I think the black hats already knew.
Part of my job involves administrating wordpress instances (I know, *shudder*, but clients demand it, and pay good money for it).
Anyway, for a long time it seemed impossible to actually secure the bastard. No matter how up to date wordpress was, hackers somehow managed to compromise it and inject random snippets of PHP code in random areas.
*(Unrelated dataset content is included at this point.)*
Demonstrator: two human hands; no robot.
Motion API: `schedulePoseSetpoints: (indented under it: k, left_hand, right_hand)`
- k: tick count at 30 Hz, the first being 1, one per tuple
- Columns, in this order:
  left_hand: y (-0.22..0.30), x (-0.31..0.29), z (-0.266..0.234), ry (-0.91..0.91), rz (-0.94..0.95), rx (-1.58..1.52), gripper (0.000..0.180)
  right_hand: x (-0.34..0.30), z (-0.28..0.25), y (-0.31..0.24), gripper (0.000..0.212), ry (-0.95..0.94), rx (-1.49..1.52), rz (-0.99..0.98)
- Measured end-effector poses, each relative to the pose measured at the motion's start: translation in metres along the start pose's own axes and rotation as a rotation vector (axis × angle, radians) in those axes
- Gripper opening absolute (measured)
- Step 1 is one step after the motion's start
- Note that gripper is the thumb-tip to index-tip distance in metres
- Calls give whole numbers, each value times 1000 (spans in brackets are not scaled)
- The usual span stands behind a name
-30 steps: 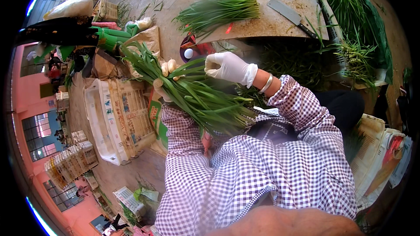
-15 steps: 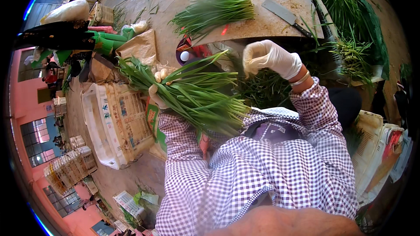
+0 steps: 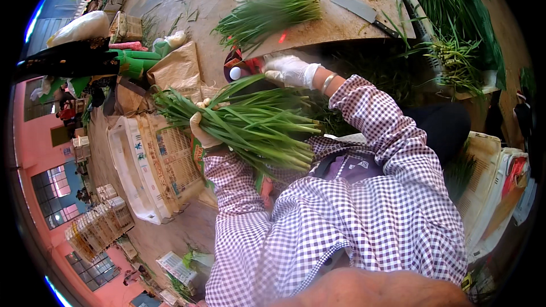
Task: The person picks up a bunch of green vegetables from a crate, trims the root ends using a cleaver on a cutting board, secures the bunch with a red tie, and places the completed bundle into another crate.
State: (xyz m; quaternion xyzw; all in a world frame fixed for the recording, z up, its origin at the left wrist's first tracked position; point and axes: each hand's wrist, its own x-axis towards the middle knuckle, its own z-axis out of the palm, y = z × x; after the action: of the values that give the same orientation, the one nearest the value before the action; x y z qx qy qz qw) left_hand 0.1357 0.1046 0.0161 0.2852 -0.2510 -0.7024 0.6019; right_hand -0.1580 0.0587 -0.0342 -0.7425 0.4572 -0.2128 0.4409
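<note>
My left hand (image 3: 203, 131), in a pale glove, is closed around a thick bunch of long green garlic chives (image 3: 250, 124), their cut ends pointing right. Its fingertips show over the top of the leaves. My right hand (image 3: 291, 70), in a white glove, reaches left across the front of the board, fingers extended and slightly bent. Its fingertips are beside a dark red and purple object with a white round knob (image 3: 235, 73); whether they touch it is hard to see. Another bunch of chives (image 3: 273, 17) lies on the board over a red strip (image 3: 282, 37).
A cleaver (image 3: 364, 11) lies on the worn cutting board (image 3: 341, 31). At the right stands a crate (image 3: 418, 14) heaped with chives. Stacked white plastic crates (image 3: 136, 165) are at my left, and more crates (image 3: 480, 187) at my right side. Loose greens lie below the board.
My right hand has moved left and forward, from beside the board's front middle to the red and purple object, its fingers straightening. My left hand keeps the bunch, shifted slightly.
</note>
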Motion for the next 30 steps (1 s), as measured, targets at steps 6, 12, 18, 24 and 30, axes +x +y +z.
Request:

These snippets would connect to their server and pull in more php files with legit sounding names, spawn remote shells, and then they set up a complete environment, with redirects etc... (interesting tit bit, they primarily wrote their nasty in Perl, the PHP was just used to load up and get the reverse shell).
Cleverly, they only redirected if the referrer was a search engine. If you went to the site directly it worked as normal, but if you go via a search engine, it would do all kinds of nasty. As me and the clients went directly to the site, we didn't notice for a while until we got emails from site visitors mentioning the site was hacked.
In the end, I gave up. I disabled exec/eval in php, and set the wordpress directories to read only. This stopped the break ins in their tracks.
As most of the "content" in wordpress is held in MySQL, turns out you can set the whole thing read-only when in production. Only the auto-updates and plugin install need write to the actual directory, so I have a script to "lock" and "unlock" wordpress directories when the clients want to update/install plugins.
Does mean I no longer run the latest wordpress (because the auto-update can't work when the directory is locked), but illogically, it hasn't been hacked since, which has given me (as the sysadmin) some lovely peace and quiet.
Only thing I have to care about now is SQL injection vulns, but thankfully that hasn't happened in the years I had hosted wordpress, and if it does, I have regular backups of the DB (hourly dump to ZFS, then snapshot).